For McDonald’s (NYSE:MCD) shareholders, 2011 was an incredible year.
And boy, does 2011 feel like a lifetime ago.
The Golden Arches have lost their shine in 2012, with MCD around 10% in the red since January — thanks in part to a 3% drop following Friday’s uninspiring earnings report.
McDonald’s third-quarter profits slipped 2 cents per share to $1.43, about 5 cents less than analysts expected. That came on a slight uptick in revenue, from $7.17 billion to $7.2 billion.
The big red flag waving investors away Friday, though, was same-store sales — a metric McDonald’s has struggled with all year. Global same-store sales rose just 1.9% — the first time in nine years that number dipped below 2% — and are trending negative so far for the fourth quarter.
In some ways, though, McDonald’s doesn’t have anyone to blame but itself.

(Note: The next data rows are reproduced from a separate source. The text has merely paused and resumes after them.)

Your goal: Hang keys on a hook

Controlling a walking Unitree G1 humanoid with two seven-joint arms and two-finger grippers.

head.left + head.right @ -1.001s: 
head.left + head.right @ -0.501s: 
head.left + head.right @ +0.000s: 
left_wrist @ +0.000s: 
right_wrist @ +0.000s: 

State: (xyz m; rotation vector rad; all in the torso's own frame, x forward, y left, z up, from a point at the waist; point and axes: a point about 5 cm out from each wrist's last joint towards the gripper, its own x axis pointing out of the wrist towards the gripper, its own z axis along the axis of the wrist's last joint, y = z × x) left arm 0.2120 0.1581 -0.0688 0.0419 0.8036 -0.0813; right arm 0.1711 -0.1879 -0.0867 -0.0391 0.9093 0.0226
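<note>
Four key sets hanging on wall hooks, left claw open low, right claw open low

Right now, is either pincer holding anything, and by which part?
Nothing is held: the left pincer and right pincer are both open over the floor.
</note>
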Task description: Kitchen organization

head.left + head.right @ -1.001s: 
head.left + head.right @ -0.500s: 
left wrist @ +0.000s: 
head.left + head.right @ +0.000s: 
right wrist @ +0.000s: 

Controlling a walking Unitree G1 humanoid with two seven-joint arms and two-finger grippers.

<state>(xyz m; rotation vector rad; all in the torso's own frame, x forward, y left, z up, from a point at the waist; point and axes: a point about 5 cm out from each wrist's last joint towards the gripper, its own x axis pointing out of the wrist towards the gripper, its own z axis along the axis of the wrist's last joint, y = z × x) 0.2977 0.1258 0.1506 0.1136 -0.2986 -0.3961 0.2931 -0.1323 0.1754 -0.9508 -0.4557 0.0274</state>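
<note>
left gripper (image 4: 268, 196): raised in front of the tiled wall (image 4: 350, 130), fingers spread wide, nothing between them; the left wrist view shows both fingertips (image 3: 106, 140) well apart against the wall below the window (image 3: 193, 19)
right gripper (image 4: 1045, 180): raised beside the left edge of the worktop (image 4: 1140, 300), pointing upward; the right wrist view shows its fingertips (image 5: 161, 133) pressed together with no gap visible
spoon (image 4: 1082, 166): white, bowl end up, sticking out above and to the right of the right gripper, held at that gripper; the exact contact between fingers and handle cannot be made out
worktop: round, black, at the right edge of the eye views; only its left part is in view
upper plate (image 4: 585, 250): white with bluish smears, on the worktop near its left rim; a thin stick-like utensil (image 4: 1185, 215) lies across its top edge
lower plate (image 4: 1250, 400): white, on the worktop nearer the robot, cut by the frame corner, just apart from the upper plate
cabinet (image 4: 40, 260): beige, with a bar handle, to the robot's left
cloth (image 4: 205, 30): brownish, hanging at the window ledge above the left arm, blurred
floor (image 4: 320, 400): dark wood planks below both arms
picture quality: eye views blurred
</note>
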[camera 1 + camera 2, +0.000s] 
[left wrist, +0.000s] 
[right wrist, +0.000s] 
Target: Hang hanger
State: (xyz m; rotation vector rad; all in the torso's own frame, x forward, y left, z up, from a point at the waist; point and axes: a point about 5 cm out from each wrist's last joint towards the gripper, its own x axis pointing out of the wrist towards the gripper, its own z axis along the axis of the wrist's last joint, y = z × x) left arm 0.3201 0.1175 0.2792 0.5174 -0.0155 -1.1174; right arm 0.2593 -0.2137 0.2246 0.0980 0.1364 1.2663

Sure, there’s that whole global slowdown, complete with austerity measures in Europe, an uncertain recovery in the U.S. and a soft landing at best in China. Plus, a negative currency exchange, which shaved 8 cents off of earnings, isn’t helping things either. We get it: It’s a tough time to be the world’s largest fast-food chain.
But at the same time, one would think that cash-conscious customers would actually flock to the low-price chain as a cheaper eating-out alternative to options from The Cheesecake Factory (NASDAQ:CAKE) to Chipotle (NYSE:CMG). Really, McDonald’s is to restaurants what Wal-Mart (NYSE:WMT) is to retail — and the big-box discounter’s performance is on par with the McDonald’s of last year, thanks to the same penny-pinchers.
So, what gives? One piece of the puzzle, here at home at least, is that McDonald’s hasn’t given customers new reasons to come by. Its competitors, on the other hand, have been busy trying to do just that.
YUM Brands’ (NYSE:YUM) Taco Bell, to start, debuted its Doritos Loco Taco, then followed that with its premium but still pretty cheap Cantina Line. Burger King (NYSE:BKW) also featured a limited-time menu with a summer of bacon sundaes, sweet potato fries and BBQ. More recently, it debuted Cinnabon Minibon rolls and a gingerbread cookie sundae for the holidays. Heck, even Domino’s Pizza (NYSE:DPZ) mixed things up by tossing out a pan pizza.
From McDonald’s, though, all we’ve gotten is talk: talk of more chicken, talk of a limited-time menu, talk of a soon-to-come McRib. Sure, there were two vegetarian restaurants in India and McNoodle-testing in Austria.
But other than that, the only real things the fast-food chain has added were the unappealing box of chicken poppers, menu calorie counts and vague promises about being nicer to the animals it turns into Happy Meals. And even that move hardly sets it apart from Burger King, Dunkin Brands (NASDAQ:DNKN), Wendy’s (NASDAQ:WEN), Subway and even supermarkets like Kroger (NYSE:KR) and Safeway (NYSE:SWY), all of which have made similar vows.
Right now, there’s the annual McDonald’s monopoly promotion, but I don’t know anyone — besides my brother, who has over 100 pieces and no prizes — who actually plays anymore. Seems that the novelty has worn off after all these years.
Last year was quite a different story. The company expanded its line of specialty coffee and smoothie drinks, which were not only loved by consumers but had the added benefits of being between-meal snacks and boasted high margins.
Heck, sales of McDonald’s mango pineapple smoothie were so good last summer that the company actually blamed its drop in July same-store sales on the popular product. If I were McDonald’s, I’d stop pointing fingers at our old smoothie and try debuting another one.
The good news from all this, though, is that McDonald’s struggles have actually put the chain itself on the value menu. The blue chip now trades at 15 times forward earnings — a steal compared to competitors Burger King and Wendy’s, which each trade above 20.
And McDonald’s still boasts a global reach and a strong brand. It’s a consistent top-10 pick on Interbrand’s list of the Best Global Brands — ranking seventh this year — while no other fast-food name even makes the top 50. Plus, it offers a solid dividend yielding 3.42%, nearly double the yields of YUM Brands and Wendy’s.
Throw in the potential upside of a back-on-track economy and some new items to lure in munching customers, and the stock could be ripe for a turnaround — in 2013, that is. For now, Ronald McDonald & Co. seem too busy missing the golden days of 2011 to make any progress in 2012.
As of this writing, Alyssa Oursler did not hold a position in any of the aforementioned securities.